§ THE PROBLEM:
Give again, exactly as written, each line of the material below starting at the line that contains "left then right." and ending at the line that contains "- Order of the". Both ends count, and no other line does.

§ DATASET CONTENT:

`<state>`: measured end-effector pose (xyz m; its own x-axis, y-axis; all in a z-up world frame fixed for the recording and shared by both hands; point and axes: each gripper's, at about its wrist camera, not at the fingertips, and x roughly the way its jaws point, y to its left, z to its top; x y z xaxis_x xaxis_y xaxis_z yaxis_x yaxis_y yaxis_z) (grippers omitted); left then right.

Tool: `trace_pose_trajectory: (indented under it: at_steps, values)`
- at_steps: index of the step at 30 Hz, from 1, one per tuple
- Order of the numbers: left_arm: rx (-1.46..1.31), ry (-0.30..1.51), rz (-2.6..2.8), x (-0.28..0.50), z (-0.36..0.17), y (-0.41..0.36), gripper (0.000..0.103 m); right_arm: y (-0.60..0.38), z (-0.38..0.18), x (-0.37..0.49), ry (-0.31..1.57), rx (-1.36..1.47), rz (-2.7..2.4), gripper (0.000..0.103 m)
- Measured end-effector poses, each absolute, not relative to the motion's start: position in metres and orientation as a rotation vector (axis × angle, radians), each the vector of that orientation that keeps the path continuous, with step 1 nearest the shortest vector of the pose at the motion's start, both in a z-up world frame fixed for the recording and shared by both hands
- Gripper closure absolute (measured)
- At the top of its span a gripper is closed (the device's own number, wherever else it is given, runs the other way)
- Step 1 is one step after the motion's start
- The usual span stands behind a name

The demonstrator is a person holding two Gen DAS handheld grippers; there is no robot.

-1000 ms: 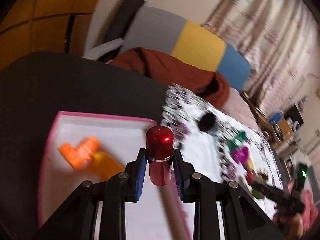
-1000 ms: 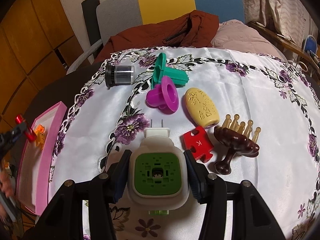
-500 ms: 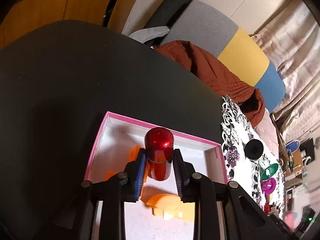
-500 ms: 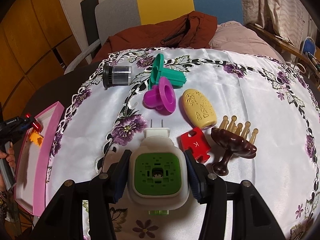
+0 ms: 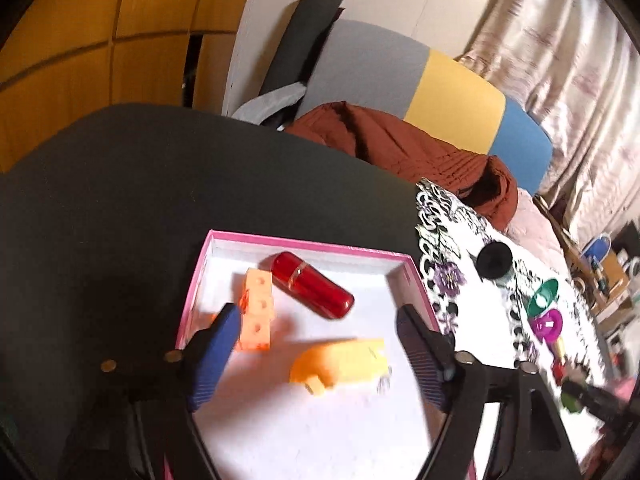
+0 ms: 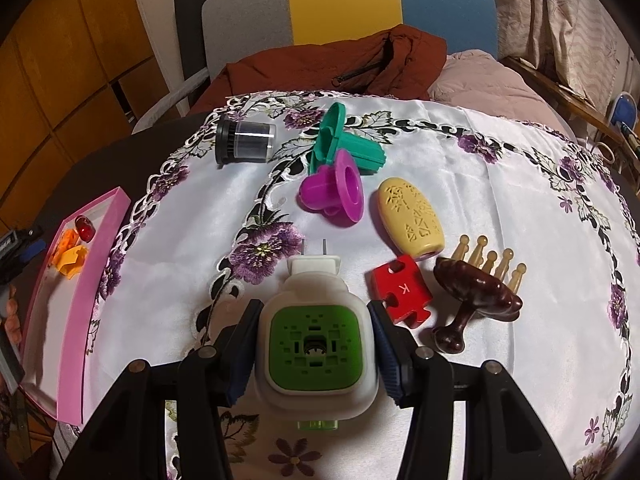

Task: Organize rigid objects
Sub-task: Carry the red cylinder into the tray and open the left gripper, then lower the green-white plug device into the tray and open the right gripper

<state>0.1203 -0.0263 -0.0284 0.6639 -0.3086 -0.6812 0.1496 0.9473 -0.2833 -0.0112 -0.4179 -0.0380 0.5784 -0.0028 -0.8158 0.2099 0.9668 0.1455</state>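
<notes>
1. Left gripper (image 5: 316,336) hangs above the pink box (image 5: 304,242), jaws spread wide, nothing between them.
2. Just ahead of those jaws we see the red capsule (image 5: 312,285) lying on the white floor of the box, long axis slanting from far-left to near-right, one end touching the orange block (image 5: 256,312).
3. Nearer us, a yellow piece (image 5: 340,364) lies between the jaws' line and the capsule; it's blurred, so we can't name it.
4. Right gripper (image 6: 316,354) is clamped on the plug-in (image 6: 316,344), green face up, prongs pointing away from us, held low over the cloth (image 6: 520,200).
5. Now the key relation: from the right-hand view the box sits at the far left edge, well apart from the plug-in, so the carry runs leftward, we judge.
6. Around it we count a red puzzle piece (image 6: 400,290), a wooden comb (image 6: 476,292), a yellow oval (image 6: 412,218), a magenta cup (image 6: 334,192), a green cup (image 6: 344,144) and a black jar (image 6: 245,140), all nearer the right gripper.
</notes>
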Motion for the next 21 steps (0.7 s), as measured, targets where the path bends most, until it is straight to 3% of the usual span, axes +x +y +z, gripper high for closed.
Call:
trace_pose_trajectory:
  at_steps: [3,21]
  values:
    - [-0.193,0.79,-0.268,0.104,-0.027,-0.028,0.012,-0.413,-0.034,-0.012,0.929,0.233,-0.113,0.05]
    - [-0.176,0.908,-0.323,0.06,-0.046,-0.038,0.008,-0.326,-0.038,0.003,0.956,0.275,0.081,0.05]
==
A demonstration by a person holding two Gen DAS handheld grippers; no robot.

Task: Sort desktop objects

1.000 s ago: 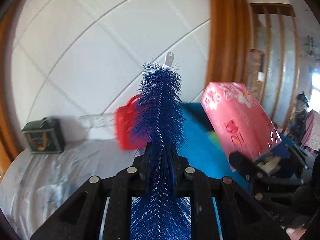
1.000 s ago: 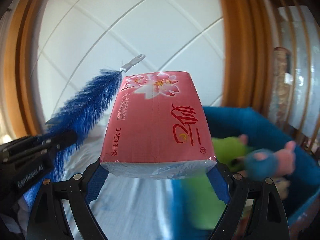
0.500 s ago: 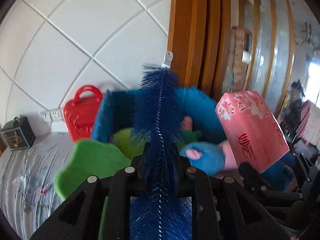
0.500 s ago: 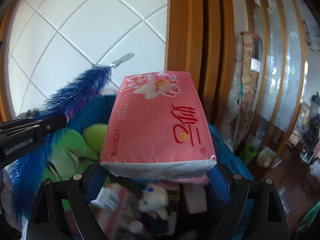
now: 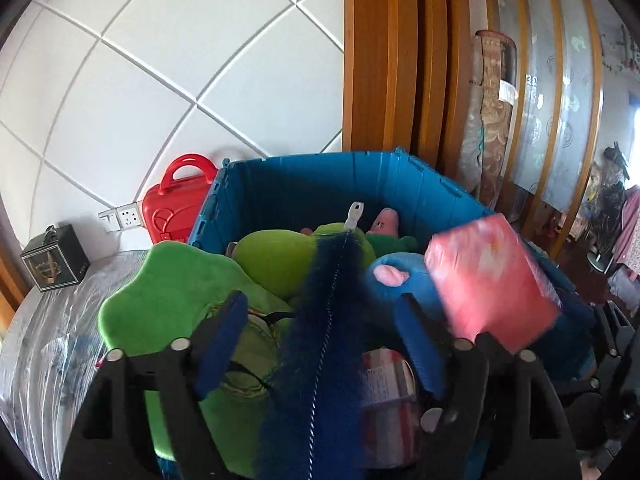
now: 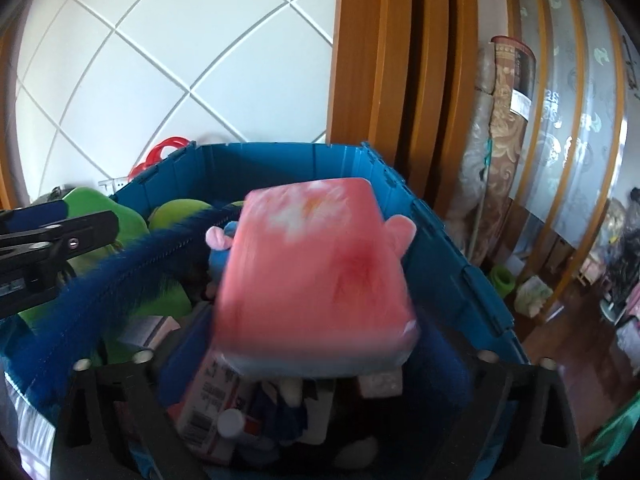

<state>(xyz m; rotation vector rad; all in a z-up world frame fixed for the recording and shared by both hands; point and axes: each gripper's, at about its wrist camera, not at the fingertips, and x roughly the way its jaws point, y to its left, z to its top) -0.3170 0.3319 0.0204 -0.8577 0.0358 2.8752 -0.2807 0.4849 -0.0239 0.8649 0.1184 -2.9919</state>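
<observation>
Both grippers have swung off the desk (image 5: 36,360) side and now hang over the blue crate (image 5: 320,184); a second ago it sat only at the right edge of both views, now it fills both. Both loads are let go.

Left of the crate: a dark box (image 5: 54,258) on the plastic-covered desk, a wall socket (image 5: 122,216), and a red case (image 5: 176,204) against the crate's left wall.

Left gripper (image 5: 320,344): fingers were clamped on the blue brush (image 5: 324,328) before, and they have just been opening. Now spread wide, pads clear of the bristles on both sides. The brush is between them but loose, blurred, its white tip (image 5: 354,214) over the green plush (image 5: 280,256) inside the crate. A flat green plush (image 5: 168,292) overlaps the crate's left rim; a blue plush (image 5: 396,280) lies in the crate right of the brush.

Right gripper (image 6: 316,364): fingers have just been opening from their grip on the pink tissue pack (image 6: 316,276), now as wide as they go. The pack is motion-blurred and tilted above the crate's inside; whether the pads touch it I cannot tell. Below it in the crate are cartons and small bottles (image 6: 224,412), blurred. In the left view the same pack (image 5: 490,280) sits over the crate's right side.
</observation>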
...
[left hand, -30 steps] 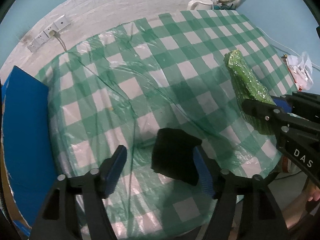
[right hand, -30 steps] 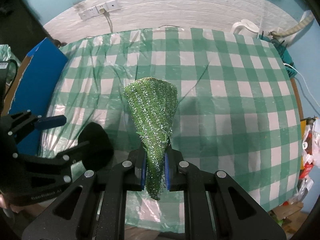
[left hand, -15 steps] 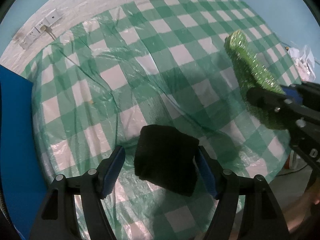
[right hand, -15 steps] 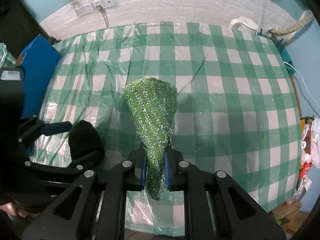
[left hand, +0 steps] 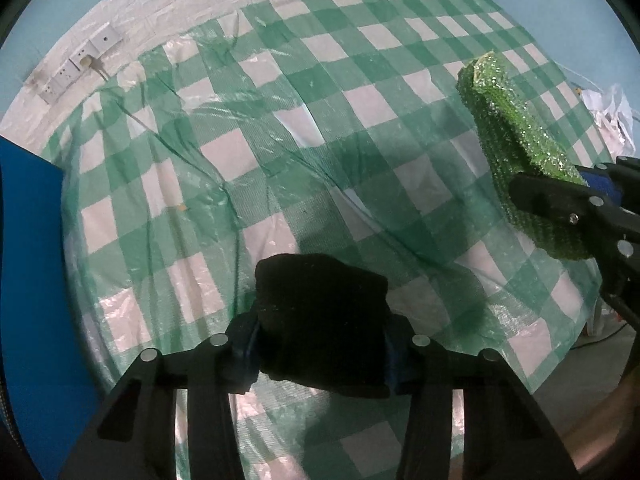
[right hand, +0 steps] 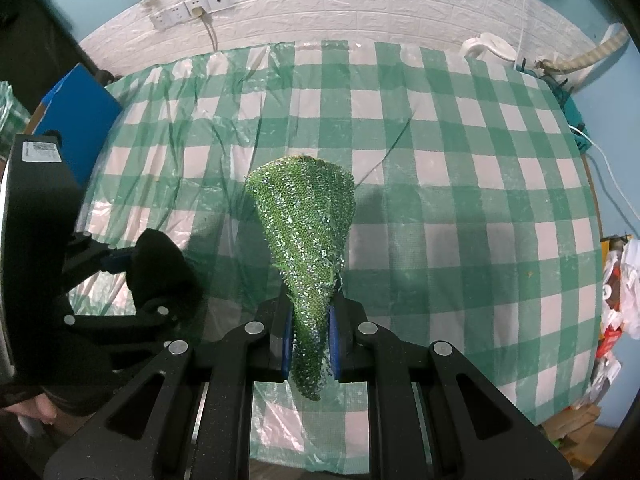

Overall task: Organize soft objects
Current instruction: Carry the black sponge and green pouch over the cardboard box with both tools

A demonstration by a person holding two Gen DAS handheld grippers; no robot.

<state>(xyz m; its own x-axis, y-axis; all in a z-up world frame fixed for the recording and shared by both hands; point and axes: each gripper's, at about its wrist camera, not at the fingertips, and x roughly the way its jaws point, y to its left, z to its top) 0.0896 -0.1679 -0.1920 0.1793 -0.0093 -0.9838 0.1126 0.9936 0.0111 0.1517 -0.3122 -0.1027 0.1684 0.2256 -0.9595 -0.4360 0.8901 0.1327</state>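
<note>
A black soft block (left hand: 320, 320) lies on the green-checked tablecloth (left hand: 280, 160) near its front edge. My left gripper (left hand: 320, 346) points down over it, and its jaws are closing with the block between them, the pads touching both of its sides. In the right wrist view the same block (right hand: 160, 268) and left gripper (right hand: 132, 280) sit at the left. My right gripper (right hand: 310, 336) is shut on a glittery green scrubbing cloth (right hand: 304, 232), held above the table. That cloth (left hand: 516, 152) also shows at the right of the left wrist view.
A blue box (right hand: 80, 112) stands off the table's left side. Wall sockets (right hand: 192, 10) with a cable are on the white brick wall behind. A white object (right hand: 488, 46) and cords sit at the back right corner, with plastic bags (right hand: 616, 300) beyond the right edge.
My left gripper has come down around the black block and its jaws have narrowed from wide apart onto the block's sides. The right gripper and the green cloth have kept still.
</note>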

§ YOUR SOLUTION:
`<state>`: measured end-effector pose (xyz m; its own x-axis, y-axis; all in a z-up world frame fixed for the recording and shared by both hands; point and axes: each gripper's, at about its wrist camera, not at the fingertips, and x roughly the way its jaws point, y to its left, z to its top; x y z xaxis_x xaxis_y xaxis_z yaxis_x yaxis_y yaxis_z) (grippers omitted); left then right.

Tool: `trace_pose_trajectory: (indented under it: at_steps, values)`
- at_steps: index of the step at 30 Hz, from 1, one per tuple
- Order of the numbers: left_arm: rx (-1.46..1.31), ry (-0.30..1.51), rz (-2.6..2.8), x (-0.28..0.50), z (-0.36..0.17), y (-0.41..0.36), gripper (0.000..0.103 m); right_arm: y (-0.60..0.38), z (-0.38..0.18), x (-0.37..0.49), ry (-0.31..1.57), rx (-1.36..1.47), rz (-2.7..2.4), gripper (0.000..0.103 m)

The output contains nothing more.